External picture of Goodwin Research Laboratory

VCU Massey Cancer Center, Medical University of South Carolina Hollings Cancer Center and University of North Carolina Lineberger Comprehensive Cancer Center secured a four-year, $3 million grant from Stand Up To Cancer® (SU2C) that will establish the SU2C Lung Cancer Health Equity Research Team and build on the long-standing community outreach and engagement efforts of these institutions to develop culturally-sensitive, community-informed interventions aimed at reducing lung cancer disparities.

This grant is made possible by the support of Bristol Myers Squibb and is a part of SU2C’s Health Equity Initiative, which was announced in 2020 and focuses on increasing diversity in cancer clinical trials, initiating advocacy group collaborations and awareness campaigns, and funding research aimed at improving cancer outcomes and screening rates in medically underserved communities.

Black Americans are disproportionately impacted by social determinants of health, which can increase their risk for smoking and limit their access to lung cancer screening and care.

This grant will establish the Southeastern Consortium for Lung Cancer Health Equity to address these deeply ingrained disparities that contribute to a higher incidence of lung cancer in Black communities across Virginia and the Carolinas, which lie in the heart of America’s tobacco-producing region and are among the states with the highest concentration of Black residents.

“For this project, we will work with our partners to set up a sustainable research and outreach infrastructure in Virginia, North Carolina and South Carolina, to ensure that our communities continue to reap the benefits of these efforts for years to come, not just for the duration of this particular grant,” said team leader Robert Winn, M.D., director and Lipman Chair in Oncology at VCU Massey, senior associate dean for cancer innovation and a professor of pulmonary disease and critical care medicine at the VCU School of Medicine.

As part of this project, each of the three centers will partner with their local federally-qualified health centers (FQHCs) – community clinics that receive special funding from the federal government to provide primary care in underserved areas. Hollings will partner with the Fetter Health Care Network, Massey will partner with the Capital Area Health Network, Vernon Harris FQHC in Richmond, and Lineberger will partner with Kintegra FQHC system.

Community navigators within the FQHCs and nurse and financial navigators within the cancer centers will guide patients through lung cancer screening by providing education and support. These teams of navigators aim to remove the variety of barriers that underserved patients face.

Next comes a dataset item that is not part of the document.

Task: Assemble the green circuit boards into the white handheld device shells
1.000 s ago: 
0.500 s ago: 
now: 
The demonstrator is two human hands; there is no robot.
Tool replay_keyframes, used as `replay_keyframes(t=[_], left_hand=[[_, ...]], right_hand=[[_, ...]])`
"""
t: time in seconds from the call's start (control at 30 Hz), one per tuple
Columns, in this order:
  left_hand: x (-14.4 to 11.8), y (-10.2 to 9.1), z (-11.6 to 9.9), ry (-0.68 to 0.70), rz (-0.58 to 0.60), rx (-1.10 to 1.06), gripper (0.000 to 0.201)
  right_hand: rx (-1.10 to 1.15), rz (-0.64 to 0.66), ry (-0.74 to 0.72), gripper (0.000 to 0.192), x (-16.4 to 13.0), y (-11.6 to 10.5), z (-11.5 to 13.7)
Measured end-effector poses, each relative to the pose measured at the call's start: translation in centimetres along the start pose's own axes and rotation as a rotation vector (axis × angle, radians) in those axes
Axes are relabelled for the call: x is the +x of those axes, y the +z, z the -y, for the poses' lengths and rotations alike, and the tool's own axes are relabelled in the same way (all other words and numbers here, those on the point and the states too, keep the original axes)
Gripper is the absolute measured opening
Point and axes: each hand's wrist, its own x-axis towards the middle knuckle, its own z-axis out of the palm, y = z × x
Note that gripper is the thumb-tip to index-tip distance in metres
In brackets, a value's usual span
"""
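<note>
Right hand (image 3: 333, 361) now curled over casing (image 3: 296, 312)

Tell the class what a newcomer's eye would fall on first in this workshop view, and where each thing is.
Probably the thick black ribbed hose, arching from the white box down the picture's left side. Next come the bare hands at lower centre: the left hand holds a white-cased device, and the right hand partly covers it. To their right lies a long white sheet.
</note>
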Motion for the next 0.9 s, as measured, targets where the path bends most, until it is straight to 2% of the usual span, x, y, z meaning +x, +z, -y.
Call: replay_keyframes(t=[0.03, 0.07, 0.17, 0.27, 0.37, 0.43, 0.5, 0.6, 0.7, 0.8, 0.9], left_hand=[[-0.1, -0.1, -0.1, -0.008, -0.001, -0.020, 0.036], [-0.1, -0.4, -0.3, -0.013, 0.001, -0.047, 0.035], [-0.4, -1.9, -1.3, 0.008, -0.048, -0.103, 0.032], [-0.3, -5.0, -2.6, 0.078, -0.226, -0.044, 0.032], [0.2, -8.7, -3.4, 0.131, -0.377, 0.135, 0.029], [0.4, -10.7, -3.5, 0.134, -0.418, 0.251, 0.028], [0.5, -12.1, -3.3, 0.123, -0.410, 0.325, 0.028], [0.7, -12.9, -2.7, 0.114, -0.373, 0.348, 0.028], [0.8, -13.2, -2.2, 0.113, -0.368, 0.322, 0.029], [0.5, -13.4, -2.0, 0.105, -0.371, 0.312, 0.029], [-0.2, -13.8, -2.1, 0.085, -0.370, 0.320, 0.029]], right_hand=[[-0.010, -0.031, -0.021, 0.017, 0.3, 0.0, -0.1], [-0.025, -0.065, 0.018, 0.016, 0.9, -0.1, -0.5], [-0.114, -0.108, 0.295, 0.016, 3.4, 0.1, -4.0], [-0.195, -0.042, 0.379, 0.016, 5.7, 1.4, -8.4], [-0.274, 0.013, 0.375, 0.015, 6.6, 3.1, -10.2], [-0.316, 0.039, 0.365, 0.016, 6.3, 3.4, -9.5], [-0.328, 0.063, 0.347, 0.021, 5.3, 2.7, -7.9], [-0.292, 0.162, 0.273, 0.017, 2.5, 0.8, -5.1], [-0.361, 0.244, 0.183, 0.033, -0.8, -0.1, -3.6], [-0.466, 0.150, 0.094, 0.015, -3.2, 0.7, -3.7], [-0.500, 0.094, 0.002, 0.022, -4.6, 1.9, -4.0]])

“Lung cancer screening has the potential to reduce lung cancer mortality and close the disparities gap, yet initial reports indicate low uptake of screening,” Louise Henderson, Ph.D., the team’s principal investigator and program leader of cancer epidemiology at UNC Lineberger. “Through this team science grant, we will incorporate the cells-to-society approach in our work with community partners and patient advocates to test multilevel interventions aimed at increasing lung cancer screening.”

The second part of the project will involve pooling patient sample repositories across the three cancer centers to create the largest collection of curated clinical data and biospecimens from Black Americans at risk for or diagnosed with lung cancer.

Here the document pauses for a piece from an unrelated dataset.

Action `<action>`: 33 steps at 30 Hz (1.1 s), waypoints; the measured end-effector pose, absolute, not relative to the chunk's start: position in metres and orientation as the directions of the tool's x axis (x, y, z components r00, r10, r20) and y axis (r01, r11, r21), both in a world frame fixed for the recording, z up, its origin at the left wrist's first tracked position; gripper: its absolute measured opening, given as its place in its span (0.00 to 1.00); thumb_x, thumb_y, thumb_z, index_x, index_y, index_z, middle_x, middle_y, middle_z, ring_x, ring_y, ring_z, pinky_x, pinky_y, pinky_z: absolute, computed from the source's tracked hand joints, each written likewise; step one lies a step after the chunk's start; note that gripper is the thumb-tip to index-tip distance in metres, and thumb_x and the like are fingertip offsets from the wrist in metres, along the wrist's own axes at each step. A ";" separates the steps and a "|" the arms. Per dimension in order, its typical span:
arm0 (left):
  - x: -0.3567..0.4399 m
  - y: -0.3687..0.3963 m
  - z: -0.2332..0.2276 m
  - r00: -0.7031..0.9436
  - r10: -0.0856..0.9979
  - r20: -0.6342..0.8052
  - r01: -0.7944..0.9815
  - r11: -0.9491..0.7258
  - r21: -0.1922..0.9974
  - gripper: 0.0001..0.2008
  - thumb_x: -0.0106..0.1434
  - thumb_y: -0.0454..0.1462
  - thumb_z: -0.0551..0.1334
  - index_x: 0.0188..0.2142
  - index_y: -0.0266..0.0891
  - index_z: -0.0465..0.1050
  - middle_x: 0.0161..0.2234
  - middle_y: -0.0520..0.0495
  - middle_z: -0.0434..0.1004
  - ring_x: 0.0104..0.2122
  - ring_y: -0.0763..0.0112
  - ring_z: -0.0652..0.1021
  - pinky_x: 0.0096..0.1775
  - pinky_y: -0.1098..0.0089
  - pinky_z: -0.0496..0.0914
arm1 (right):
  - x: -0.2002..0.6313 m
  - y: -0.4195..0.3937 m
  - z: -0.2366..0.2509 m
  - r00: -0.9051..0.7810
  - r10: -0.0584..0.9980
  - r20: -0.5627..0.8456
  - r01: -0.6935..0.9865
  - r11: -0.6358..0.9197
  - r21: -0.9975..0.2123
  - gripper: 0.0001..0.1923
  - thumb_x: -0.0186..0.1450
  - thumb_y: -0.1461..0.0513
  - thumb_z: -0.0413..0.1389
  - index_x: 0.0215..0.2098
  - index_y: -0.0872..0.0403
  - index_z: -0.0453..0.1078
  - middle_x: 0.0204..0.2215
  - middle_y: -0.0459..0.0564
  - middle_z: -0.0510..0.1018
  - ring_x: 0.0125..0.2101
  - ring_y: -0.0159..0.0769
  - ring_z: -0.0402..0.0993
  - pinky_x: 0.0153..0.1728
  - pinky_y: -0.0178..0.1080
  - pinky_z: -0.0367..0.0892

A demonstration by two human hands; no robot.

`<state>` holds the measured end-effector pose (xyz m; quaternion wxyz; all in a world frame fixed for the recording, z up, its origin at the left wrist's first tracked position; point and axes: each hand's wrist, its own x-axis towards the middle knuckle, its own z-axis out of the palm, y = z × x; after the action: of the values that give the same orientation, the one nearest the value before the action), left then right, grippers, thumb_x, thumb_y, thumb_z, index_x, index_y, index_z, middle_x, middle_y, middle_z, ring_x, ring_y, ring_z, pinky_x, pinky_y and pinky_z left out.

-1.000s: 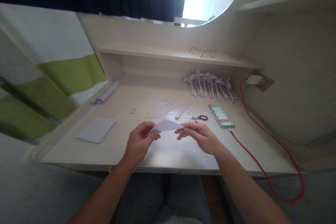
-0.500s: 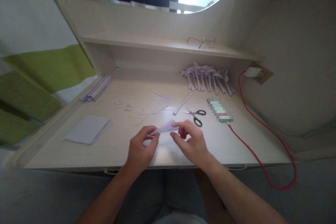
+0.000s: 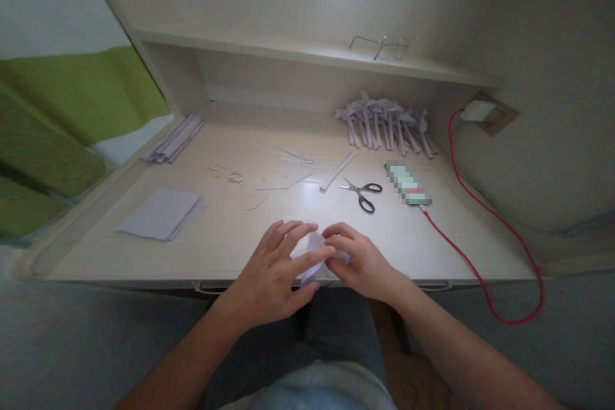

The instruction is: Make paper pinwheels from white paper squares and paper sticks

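Note:
A small white piece of folded paper [image 3: 313, 257] is at the desk's front edge, between my two hands. My right hand [image 3: 360, 262] pinches its right side with thumb and fingers. Around its left side, my left hand [image 3: 273, 275] has its fingers spread, the index finger reaching across the paper. The paper's lower part is partly hidden by my fingers. Beyond my hands, black-handled scissors [image 3: 361, 193] lie with the blades apart. A narrow rolled paper stick [image 3: 337, 172] rests to the left of them.
Paper sheets [image 3: 161, 213] lie stacked at left, with folded paper strips [image 3: 175, 139] behind. Paper scraps [image 3: 298, 159] are mid-desk. Several paper pinwheels [image 3: 384, 122] stand in a row at back right. A phone [image 3: 408, 184] has a red cable [image 3: 485, 202]. Glasses [image 3: 384, 47] sit on the shelf.
Both hands have come closer to me with the paper, which is now turned more upright. My left hand has gone from pinching to spread fingers; my right has closed on the paper. The view has tilted down.

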<state>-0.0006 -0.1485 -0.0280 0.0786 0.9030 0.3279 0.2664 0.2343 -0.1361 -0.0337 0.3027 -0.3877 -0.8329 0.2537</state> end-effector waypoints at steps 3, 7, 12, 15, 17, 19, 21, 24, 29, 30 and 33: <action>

Existing biobanks are sorely lacking on racial diversity, which in turn hampers clinicians’ ability to take their patients’ race into account when determining the best prevention or treatment plan.

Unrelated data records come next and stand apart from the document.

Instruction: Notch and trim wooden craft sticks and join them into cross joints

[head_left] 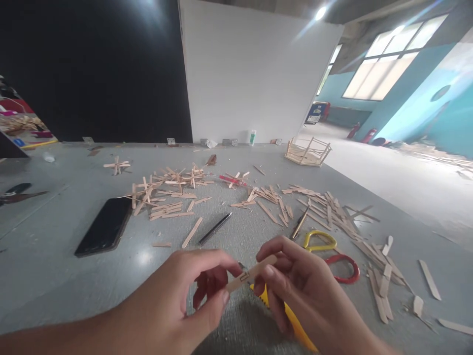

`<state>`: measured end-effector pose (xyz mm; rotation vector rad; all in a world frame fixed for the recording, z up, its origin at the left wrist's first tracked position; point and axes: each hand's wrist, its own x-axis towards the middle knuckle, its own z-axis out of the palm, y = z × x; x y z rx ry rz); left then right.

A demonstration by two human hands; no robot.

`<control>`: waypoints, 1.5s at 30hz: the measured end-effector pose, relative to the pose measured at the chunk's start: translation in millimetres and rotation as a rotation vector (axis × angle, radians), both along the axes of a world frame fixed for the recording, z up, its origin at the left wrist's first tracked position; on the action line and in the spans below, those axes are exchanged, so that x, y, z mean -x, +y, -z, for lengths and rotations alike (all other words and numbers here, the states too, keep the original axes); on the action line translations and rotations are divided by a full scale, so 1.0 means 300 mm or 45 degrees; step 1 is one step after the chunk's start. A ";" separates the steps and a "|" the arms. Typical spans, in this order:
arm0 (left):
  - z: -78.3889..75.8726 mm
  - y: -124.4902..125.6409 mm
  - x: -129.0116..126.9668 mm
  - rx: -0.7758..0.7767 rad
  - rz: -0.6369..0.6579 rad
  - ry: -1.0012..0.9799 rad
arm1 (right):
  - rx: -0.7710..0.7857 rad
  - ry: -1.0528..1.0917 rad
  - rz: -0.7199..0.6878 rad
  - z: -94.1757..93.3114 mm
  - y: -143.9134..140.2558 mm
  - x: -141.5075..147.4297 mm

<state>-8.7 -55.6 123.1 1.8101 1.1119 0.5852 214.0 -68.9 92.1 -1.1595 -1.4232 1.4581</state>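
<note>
Left fingers (220, 258) and right fingers (278, 278) pinch one wooden stick (252, 272), with one black pen (215, 228) and one phone (105, 227) lying beyond.

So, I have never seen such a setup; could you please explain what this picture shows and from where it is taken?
There is no machine here: a person's bare left hand and bare right hand together hold a small flat wooden stick with a dark rectangular mark. One camera, worn on the person's head, looks forward and down. On the grey surface lie many loose sticks, a black phone, a black pen, a yellow handle and a red handle. A yellow tool is partly hidden by the right hand. Farther back stands a small fence-like structure.
</note>
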 end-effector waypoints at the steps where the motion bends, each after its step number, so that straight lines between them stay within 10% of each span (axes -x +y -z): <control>1: -0.001 -0.003 -0.002 0.023 0.045 -0.033 | 0.024 0.003 -0.002 -0.004 -0.004 0.009; 12: 0.020 -0.014 -0.024 0.625 0.191 -0.333 | 0.205 0.081 0.046 -0.053 -0.061 0.044; 34: 0.057 -0.054 -0.008 0.793 0.014 -0.410 | -0.011 -0.057 0.062 0.005 -0.076 0.052; 45: 0.080 -0.022 -0.014 0.965 0.213 -0.579 | 0.164 0.061 0.083 -0.023 -0.069 0.021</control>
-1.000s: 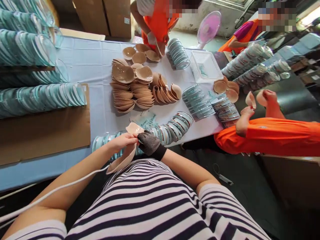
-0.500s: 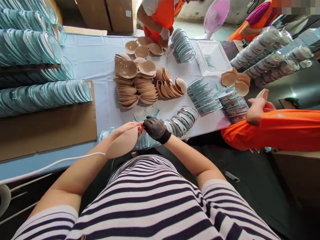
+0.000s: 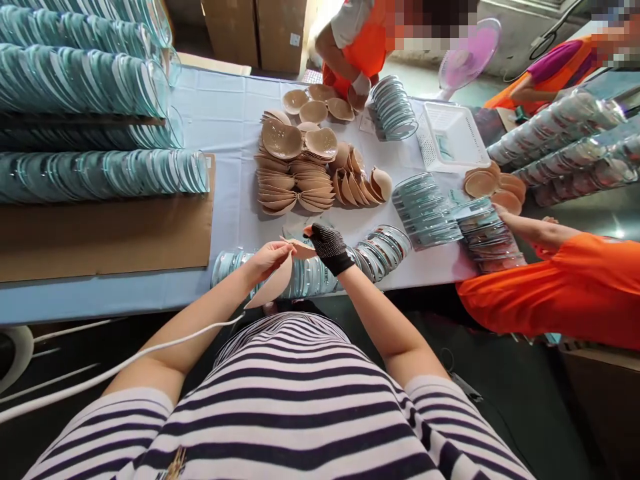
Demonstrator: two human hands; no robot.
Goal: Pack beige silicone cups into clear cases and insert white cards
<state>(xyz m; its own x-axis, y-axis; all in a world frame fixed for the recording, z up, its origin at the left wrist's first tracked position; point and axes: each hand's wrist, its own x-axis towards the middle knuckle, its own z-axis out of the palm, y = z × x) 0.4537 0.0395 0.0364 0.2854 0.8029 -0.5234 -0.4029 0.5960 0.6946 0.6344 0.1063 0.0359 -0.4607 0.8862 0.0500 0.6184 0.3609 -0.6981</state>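
Your left grip (image 3: 273, 259) is pinched closed on the beige cup pair (image 3: 273, 285): one smooth, curved cup hangs just below it, the other extends toward your right grip (image 3: 327, 243). That one, in a dotted knit glove (image 3: 332, 248), curls beside the cup's edge; whether it holds it, I cannot tell. Beyond both, glossy tan cups (image 3: 295, 183) sit stacked.
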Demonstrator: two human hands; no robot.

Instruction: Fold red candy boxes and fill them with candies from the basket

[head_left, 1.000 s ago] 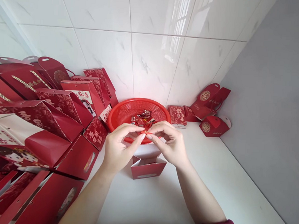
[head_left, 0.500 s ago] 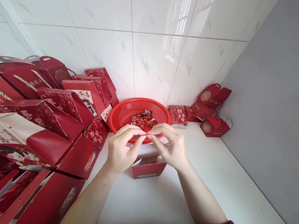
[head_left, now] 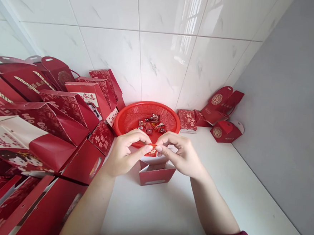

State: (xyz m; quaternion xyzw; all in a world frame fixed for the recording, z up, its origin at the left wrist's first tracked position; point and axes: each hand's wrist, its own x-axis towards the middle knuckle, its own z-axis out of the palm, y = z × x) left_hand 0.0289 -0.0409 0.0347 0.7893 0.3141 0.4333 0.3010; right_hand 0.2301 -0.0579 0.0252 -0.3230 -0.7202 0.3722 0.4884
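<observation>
My left hand (head_left: 129,153) and my right hand (head_left: 177,153) meet over the near rim of the basket. Between thumbs and fingertips, both pinch the upper edge of a small red packet (head_left: 151,153) with pale gold print. Its lower part hangs in view below my thumbs. Just beneath the hands stands a small red box (head_left: 156,177), its top open, with an oval cutout on the near side. Behind them, the red plastic basket (head_left: 127,117) holds several wrapped candies (head_left: 149,126).
Red gift boxes (head_left: 63,112) crowd the left side, some with rope handles. More sit at the back right: a flat patterned box (head_left: 187,120), a tall handled one (head_left: 214,105) and a small one (head_left: 224,132). A tiled wall (head_left: 160,67) and a grey panel (head_left: 288,116) border the white table (head_left: 150,213).
My hands have come slightly down and toward me. The packet has tipped so its printed face shows below my thumbs; before, only a thin edge was visible.
</observation>
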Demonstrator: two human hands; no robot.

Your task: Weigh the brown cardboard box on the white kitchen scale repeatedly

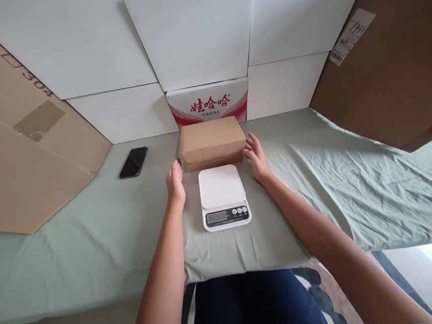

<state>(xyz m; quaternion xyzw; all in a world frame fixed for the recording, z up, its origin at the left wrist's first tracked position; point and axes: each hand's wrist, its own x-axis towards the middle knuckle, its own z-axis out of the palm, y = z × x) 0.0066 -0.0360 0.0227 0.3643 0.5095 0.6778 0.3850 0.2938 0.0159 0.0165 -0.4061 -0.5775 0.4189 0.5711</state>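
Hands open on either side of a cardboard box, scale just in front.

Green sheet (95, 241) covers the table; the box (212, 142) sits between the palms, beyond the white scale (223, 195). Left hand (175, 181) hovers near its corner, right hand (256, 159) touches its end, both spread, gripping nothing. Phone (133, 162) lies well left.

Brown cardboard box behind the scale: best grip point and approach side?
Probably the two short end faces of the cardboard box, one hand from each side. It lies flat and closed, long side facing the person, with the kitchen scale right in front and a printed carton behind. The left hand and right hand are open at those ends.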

"We have designed a project that is truly translational by combining basic science and community outreach approaches,” said Marvella Ford, Ph.D., team co-leader and associate director of cancer disparities at MUSC Hollings Cancer Center. “I think it is important for states that are facing similar disparities to unite and come together to develop this consortium that gives us more leverage than we would have individually. We’re all facing the same battle, but we can fight it much better together.”